**WORK ITEM**
Some of the lines below need repeating. Reproduce exactly those between the lines holding "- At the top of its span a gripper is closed" and "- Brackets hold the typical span", inclusive.

>>>

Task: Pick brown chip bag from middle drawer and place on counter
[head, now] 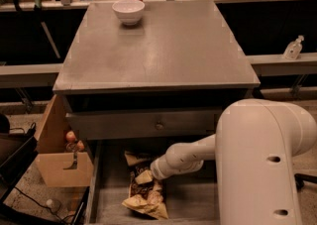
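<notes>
The grey counter (pixel 163 55) fills the upper view. Below its front edge the middle drawer (pixel 198 200) stands pulled open. The white arm (pixel 188 157) reaches into it from the right. The brown chip bag (pixel 146 198) lies crumpled on the drawer floor, below the counter's left half, dark brown with tan-yellow ends. The claw (pixel 144 176) sits down on the bag's middle; I cannot tell whether it is open or closed. A white bowl (pixel 128 11) stands at the counter's far left.
</notes>
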Available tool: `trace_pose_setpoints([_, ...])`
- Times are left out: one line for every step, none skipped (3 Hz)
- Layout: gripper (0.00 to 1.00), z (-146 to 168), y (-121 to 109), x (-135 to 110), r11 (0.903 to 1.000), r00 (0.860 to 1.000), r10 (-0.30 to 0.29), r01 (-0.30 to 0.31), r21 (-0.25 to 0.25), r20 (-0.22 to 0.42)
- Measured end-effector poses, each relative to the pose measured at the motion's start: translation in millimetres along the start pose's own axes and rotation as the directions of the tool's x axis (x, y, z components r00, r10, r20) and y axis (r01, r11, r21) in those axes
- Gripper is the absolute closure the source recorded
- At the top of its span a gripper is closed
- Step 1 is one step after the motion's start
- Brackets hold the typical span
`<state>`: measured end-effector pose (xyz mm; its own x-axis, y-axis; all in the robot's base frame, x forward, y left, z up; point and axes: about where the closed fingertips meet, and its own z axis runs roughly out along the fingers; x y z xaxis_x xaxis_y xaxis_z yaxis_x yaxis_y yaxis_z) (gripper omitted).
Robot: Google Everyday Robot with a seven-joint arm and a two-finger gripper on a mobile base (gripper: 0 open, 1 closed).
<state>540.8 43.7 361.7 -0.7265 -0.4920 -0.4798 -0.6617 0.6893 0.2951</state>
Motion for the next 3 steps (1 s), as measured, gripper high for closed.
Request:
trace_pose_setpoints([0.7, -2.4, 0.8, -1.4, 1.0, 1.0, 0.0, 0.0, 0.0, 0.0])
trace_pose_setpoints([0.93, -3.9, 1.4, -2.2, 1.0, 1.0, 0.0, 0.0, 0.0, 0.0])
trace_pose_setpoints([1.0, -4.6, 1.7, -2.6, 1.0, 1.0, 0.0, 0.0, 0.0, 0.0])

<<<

**ANSWER FOR THE TASK**
- At the top of its span a gripper is closed
- Step 1 is one step after the motion's start
- Brackets hold the typical span

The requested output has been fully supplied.